Spanish model, TV presenter and actress (born 1972)

María Arántzazu Maciñeiras de Lucas (Cangas de Onís, Asturias, 20 May 1972), better known by her stage name Arantxa del Sol, is a Spanish model, actress, and television presenter.

==Biography==
She studied humanities at the University of Alcalá de Henares. Chosen as Miss Madrid in 1989, she began her career as a model. Her first contacts with the world of entertainment were through television, when in 1991 she was a hostess on the show El precio justo, Spanish adaptation of The Price Is Right and during 1991–1992 season she was signed by private channel Telecinco to co-host, alongside Andoni Ferreño, the couples' game show Vivan los novios. She also hosted the 1996 TV musical special La chica de la primavera, alongside Àlex Casanovas, and in which multiple Spanish voices and personalities appeared, such as Laura Valenzuela, Cayetana Guillén Cuervo and Amistades Peligrosas' Alberto Comesaña.

Linked during that time with the mentioned TV channel, in the following seasons she would present various variety shows and contests very much in the style of Telecinco's early years, such as Humor cinco estrellas (1992), VIP Noche (autumn of 1992), or La batalla de las estrellas (1993–1994), becoming one of the most popular faces of the network.

Her acting career began with the film Aquí, el que no corre...vuela (1992), followed by Pelotazo Nacional (1993), by Mariano Ozores. She has also participated in the series Esencia de poder (2001) and El pasado es mañana (2005), both on Telecinco.

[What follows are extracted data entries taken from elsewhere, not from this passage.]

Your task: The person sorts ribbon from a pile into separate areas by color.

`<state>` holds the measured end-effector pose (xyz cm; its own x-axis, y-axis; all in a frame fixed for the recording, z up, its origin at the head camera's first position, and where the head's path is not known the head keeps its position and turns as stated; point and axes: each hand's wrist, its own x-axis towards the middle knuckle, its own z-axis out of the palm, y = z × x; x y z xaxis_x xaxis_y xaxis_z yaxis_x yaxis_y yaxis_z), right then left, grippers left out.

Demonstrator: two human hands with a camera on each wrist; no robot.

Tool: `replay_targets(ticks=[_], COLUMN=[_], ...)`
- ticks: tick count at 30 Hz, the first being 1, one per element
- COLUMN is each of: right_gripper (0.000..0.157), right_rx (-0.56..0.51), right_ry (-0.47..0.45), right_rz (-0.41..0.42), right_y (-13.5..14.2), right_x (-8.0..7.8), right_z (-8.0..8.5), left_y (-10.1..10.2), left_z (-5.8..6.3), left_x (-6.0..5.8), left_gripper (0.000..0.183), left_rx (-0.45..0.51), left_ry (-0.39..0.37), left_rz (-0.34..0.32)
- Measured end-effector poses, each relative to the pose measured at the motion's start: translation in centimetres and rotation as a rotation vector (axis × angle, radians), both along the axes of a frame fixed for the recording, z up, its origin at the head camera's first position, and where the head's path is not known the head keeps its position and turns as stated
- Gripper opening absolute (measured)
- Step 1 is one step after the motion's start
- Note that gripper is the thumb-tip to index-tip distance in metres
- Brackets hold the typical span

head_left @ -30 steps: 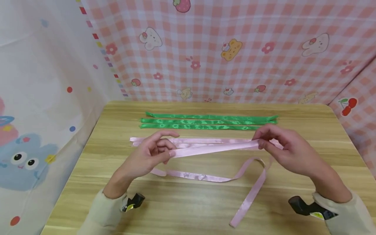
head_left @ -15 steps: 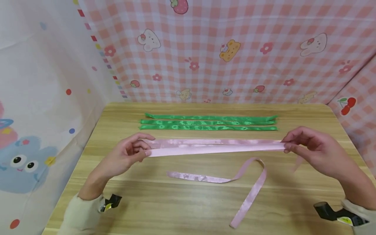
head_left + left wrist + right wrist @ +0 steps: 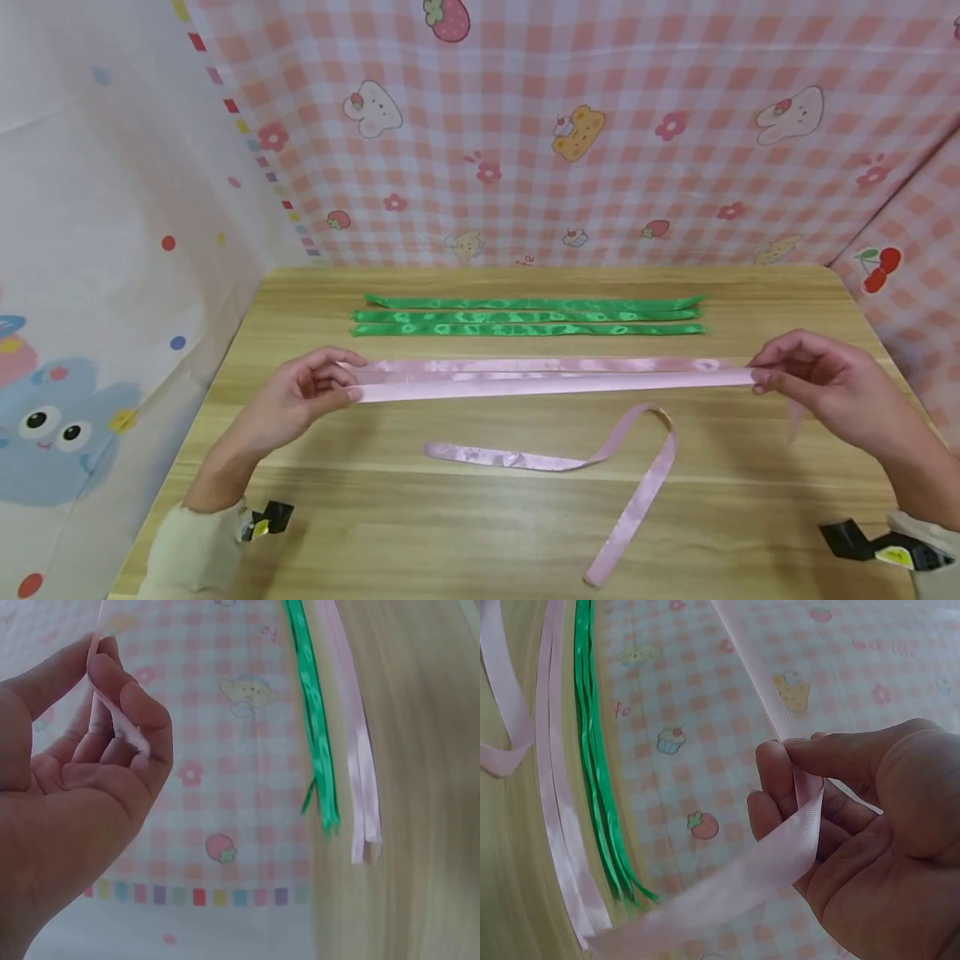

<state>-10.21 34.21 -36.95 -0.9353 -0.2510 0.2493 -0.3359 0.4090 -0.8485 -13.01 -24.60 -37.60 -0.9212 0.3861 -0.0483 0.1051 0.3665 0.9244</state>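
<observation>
A pink satin ribbon (image 3: 555, 387) is stretched nearly straight between the two hands, above the table. My left hand (image 3: 303, 387) pinches it near one end between thumb and fingers; in the left wrist view a short tail lies against the curled fingers. My right hand (image 3: 817, 383) pinches the other side, and a loose tail (image 3: 727, 892) hangs from it in the right wrist view. Just behind the held ribbon, two pink ribbons (image 3: 360, 772) lie side by side on the table. Another pink ribbon (image 3: 637, 508) lies loosely bent in front.
Three green ribbons (image 3: 525, 317) lie in parallel rows farther back on the wooden table (image 3: 450, 542). A pink checked cloth (image 3: 465, 125) hangs behind the table, and a white patterned cloth (image 3: 97, 250) at the left.
Both hands have moved apart, the left to the left and the right to the right, so a longer stretch of the pink ribbon spans between them. The bent ribbon stays on the table.
</observation>
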Motion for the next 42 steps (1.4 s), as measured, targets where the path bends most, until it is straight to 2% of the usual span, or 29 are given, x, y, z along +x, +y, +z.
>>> replay_targets(ticks=[3, 8, 12, 16, 19, 23, 26, 30, 35, 39, 42], right_gripper=[0.022, 0.019, 0.020, 0.022, 0.018, 0.010, 0.012, 0.019, 0.016, 0.010, 0.006], right_rx=[0.027, 0.038, 0.007, -0.028, -0.003, 0.011, -0.182, -0.385, -0.301, -0.204, -0.226], right_ry=[-0.018, -0.068, -0.087, -0.110, -0.148, -0.196, -0.216, -0.264, -0.365, -0.423, -0.443], right_rz=[-0.044, -0.102, -0.102, -0.098, -0.142, -0.175, -0.103, -0.053, -0.124, -0.178, -0.215], right_y=[0.6, 1.5, 2.5, 3.4, 4.0, 5.0, 5.8, 6.4, 6.6, 6.3, 5.8], right_x=[-0.2, -0.3, -0.5, -0.9, -1.1, -1.3, -1.5, -1.6, -1.9, -2.2, -2.4], right_z=[-0.5, -1.2, -1.6, -2.1, -2.5, -3.1, -4.1, -5.8, -7.1, -8.0, -8.7], left_y=[-0.4, -1.4, -2.1, -2.9, -3.7, -4.8, -5.1, -5.1, -5.3, -5.4, -5.3], left_z=[-0.3, -0.9, -1.1, -1.4, -1.8, -2.6, -3.5, -4.7, -5.9, -6.7, -7.1], left_x=[-0.3, -0.7, -1.0, -1.3, -1.5, -2.0, -2.4, -2.9, -3.2, -3.4, -3.5], left_gripper=[0.030, 0.026, 0.024, 0.022, 0.021, 0.022, 0.022, 0.026, 0.037, 0.039, 0.038], left_rx=[-0.022, 0.003, 0.023, 0.105, 0.164, 0.165, 0.189, 0.227, 0.182, 0.159, 0.144], left_ry=[-0.002, -0.033, -0.060, -0.079, -0.102, -0.146, -0.189, -0.252, -0.287, -0.311, -0.326], left_rz=[0.014, 0.024, 0.074, 0.101, 0.098, 0.122, 0.174, 0.251, 0.253, 0.265, 0.311])
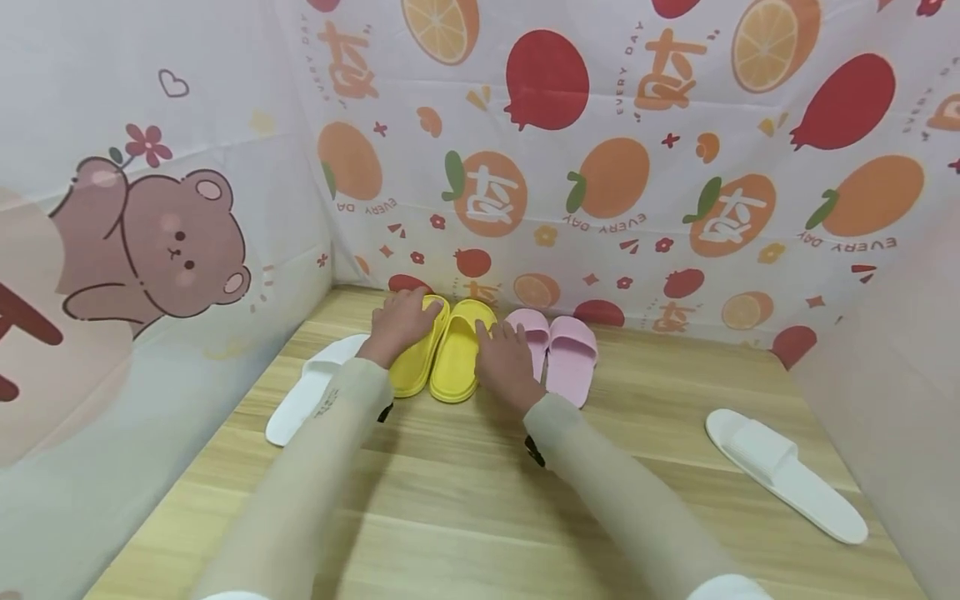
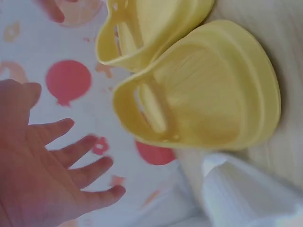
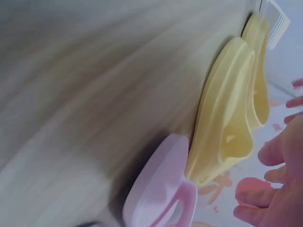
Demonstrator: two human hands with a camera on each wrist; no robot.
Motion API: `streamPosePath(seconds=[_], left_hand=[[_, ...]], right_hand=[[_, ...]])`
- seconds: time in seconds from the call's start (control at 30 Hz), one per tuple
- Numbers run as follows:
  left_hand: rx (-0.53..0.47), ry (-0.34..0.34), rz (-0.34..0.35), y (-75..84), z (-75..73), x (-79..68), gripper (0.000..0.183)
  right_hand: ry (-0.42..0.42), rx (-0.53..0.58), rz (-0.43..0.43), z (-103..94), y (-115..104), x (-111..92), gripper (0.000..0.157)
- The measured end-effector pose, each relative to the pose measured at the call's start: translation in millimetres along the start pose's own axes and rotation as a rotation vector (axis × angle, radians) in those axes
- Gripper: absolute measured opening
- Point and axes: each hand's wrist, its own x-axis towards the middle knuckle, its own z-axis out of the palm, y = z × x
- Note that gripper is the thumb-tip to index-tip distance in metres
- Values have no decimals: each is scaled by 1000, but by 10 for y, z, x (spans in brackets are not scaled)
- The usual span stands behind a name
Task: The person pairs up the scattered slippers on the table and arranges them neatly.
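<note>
The yellow pair (image 1: 455,362) is lying near the back edge of the floor (image 1: 450,517), left of its middle, and both toes are pointing to that edge. The left hand (image 1: 401,321) is hovering over the outer side of the left yellow slipper; its fingers are spreading apart and are not curling round anything. The right hand (image 1: 506,362) is hovering on the other side, between the yellow pair and the pink pair (image 1: 572,367), and its fingers and thumb are also standing apart, holding nothing. Whether any fingertip is touching a slipper, I cannot tell.

For handling the yellow pair well, I am thinking that both hands should be working as guides, pressing low on the outer soles with equal force, so that neither slipper is twisting. The right hand should be minding its knuckles, because the pink pair is lying just beside, and a wide movement could be knocking it askew.

Farther out, the left white slipper (image 1: 307,392) is lying near the left edge, partly hidden by the left sleeve (image 1: 315,467). The right white slipper (image 1: 786,473) is lying slantwise near the right edge, well apart from the others. Behind the back edge, a fruit-printed cloth (image 1: 547,200) is hanging
</note>
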Motion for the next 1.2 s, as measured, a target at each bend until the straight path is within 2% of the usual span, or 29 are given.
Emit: streamPosePath(seconds=[0.13,0.3,0.53,0.7,0.8,0.93,1.03,1.1,1.2], left_hand=[[92,-14,63,24,-63,-155,66],[144,-8,105,-175,-102,-386,73],[101,17,31,-647,-116,-563,81],[100,22,-9,-969,-40,-625,83],[109,-1,-45,-1109,10,-699,85],[118,-40,-56,-1193,60,-811,82],[133,-42,-23,-1215,45,-877,75],[149,-40,-2,-1229,9,-905,70],[163,-49,22,-1255,-34,-912,66]], right_hand=[[52,7,-12,-53,158,-167,52],[85,86,-11,-57,502,-440,50],[211,147,32,85,1157,-870,50],[299,72,35,111,1684,-1168,45],[370,53,34,99,2031,-1403,45],[468,79,102,92,2529,-1833,51],[489,126,201,127,2879,-2157,51],[473,176,261,150,3073,-2335,50],[412,155,301,183,3321,-2544,47]])
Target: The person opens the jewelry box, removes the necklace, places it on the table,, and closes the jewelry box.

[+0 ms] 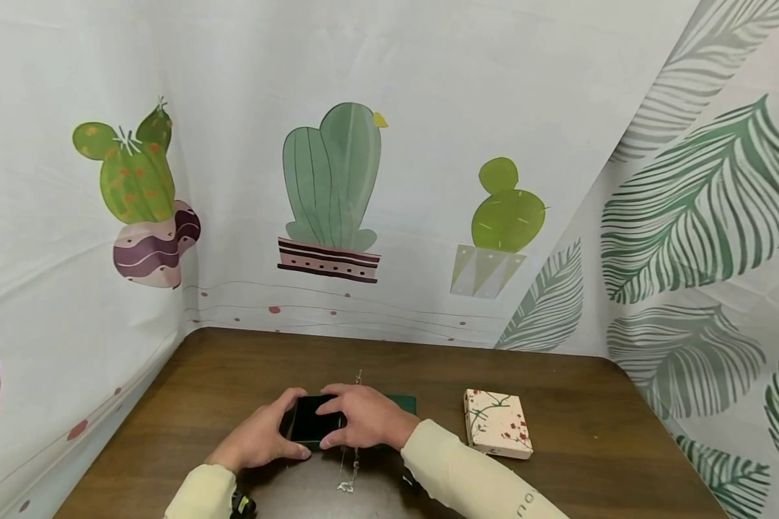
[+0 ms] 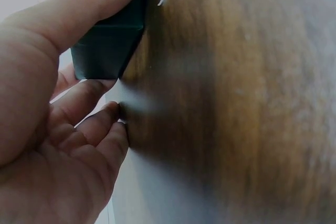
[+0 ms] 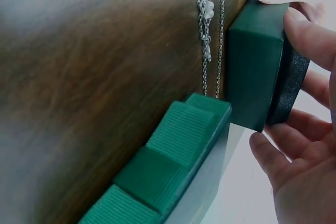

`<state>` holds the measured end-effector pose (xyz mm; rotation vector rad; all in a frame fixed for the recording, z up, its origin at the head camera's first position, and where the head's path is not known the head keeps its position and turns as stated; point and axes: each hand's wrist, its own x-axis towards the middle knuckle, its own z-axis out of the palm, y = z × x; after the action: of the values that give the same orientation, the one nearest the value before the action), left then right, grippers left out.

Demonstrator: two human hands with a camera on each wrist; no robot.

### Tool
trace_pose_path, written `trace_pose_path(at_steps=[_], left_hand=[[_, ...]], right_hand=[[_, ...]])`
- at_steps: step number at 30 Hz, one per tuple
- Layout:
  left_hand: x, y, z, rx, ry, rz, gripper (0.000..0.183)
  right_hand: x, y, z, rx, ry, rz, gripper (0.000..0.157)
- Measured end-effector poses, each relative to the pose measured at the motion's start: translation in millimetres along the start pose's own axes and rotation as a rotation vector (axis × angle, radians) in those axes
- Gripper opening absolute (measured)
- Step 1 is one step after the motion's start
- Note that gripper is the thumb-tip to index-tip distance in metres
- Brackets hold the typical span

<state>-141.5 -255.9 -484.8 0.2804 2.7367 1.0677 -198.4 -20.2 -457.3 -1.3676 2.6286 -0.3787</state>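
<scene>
A small dark green box point(image 3: 255, 61) with a black padded insert point(image 1: 316, 419) at its open face sits between both hands. The left hand point(image 1: 262, 435) grips the box at its left end, thumb along the near side and fingers at the far side. From the right, the right hand point(image 1: 368, 418) pinches the black insert between thumb and fingers at its opposite edges; the insert stands partly out of the box. Beside the box, a silver chain necklace point(image 1: 347, 484) lies on the table, partly hidden under the right hand. A green piece with ribbed ribbon folds point(image 3: 178, 142) lies next to the chain.
A flat cream box with red flowers and green branches point(image 1: 498, 424) lies right of the right forearm. The brown wooden table point(image 1: 571, 404) reaches back to a white cloth point(image 1: 422, 144) printed with cacti and leaves.
</scene>
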Motion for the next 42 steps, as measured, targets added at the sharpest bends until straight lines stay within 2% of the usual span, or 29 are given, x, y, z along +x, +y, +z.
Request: trace_pose_path(at_steps=[13, 17, 21, 27, 42], left_hand=[[1.0, -2.6, 0.9, -0.004, -0.007, 0.004, 0.092], [0.6, -3.7, 2.4, -0.008, -0.009, 0.002, 0.092], [-0.3, -3.3, 2.1, -0.006, -0.004, -0.007, 0.092], [0.0, -2.5, 0.9, -0.006, -0.002, -0.019, 0.092], [-0.2, -4.2, 1.3, -0.016, -0.010, -0.005, 0.092]], right_hand=[[1, 0, -0.7, 0.035, -0.039, 0.015, 0.056], [-1, 4, 0.0, 0.085, -0.036, 0.005, 0.061], [-2, 7, 1.3, 0.117, -0.009, 0.012, 0.054], [-2, 9, 2.3, 0.089, 0.012, 0.032, 0.045], [-1, 4, 3.1, 0.009, 0.006, 0.084, 0.046]])
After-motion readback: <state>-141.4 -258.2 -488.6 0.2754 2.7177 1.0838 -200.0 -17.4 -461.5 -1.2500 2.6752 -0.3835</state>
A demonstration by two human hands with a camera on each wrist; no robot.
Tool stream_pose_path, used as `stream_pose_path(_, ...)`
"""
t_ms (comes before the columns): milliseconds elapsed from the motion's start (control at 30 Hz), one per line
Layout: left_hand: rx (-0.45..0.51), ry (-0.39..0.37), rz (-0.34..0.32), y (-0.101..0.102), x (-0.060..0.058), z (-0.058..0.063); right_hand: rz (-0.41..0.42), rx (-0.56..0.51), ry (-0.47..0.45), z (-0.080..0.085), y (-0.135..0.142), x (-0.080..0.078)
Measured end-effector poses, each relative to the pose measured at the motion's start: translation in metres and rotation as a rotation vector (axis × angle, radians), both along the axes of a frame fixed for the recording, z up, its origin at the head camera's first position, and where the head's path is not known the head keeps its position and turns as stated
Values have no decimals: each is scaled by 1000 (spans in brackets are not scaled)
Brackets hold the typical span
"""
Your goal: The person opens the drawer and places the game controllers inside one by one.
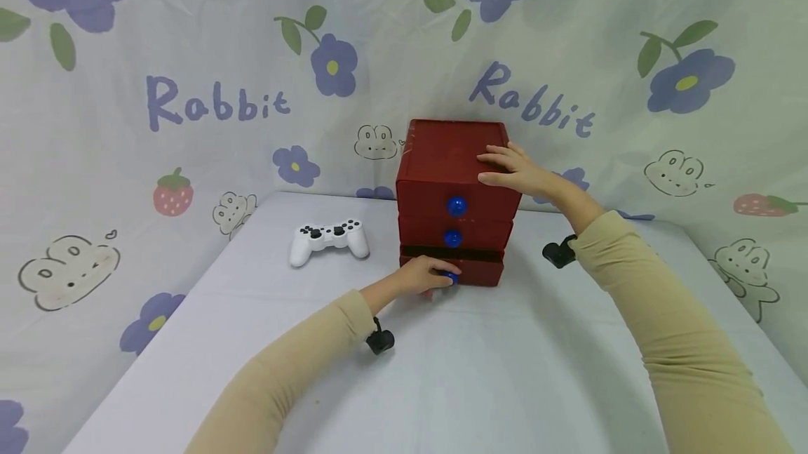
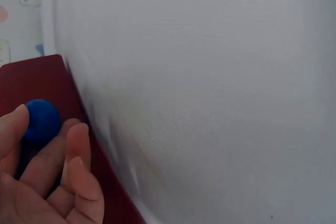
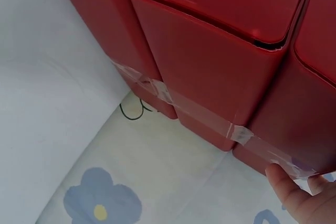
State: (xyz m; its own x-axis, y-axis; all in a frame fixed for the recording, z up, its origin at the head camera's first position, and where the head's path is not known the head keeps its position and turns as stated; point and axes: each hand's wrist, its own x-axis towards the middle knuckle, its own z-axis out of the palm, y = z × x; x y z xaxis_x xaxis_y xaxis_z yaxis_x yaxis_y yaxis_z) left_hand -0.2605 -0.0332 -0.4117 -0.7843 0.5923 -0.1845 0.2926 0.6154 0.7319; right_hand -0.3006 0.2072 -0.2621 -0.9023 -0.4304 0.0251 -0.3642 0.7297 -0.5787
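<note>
While the left hand (image 1: 418,276) pinches the bottom blue knob (image 1: 451,278), the right hand (image 1: 516,172) rests spread atop the red drawer cabinet (image 1: 442,154).

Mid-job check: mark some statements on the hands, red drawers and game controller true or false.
1. The left hand has its grip on the round blue knob of the bottom red drawer. True.
2. The bottom red drawer is fully shut. False: it stands partly out.
3. The right hand grips the middle knob. False: it is at the top of the red cabinet.
4. The white game controller with black sticks lies left of the cabinet. True.
5. Clear tape crosses the cabinet's side. True.
</note>
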Motion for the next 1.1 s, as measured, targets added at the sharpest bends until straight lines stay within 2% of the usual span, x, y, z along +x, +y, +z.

In 2010, she appeared in the production of the play Brujas, by Santiago Moncada, directed by Manuel Galiana. Later, in 2011, she made a cameo in the supernatural drama series Ángel o demonio.

She married the bullfighter Finito de Córdoba on October 20, 2001, in the church of Santa Marina de Aguas Santas, and they have a daughter, Lucía, born in 2002, and a son, Juan Rodrigo, born in 2008.

After several years without appearing on television, in February 2024, she signed as an official contestant for Supervivientes 2024 on Telecinco.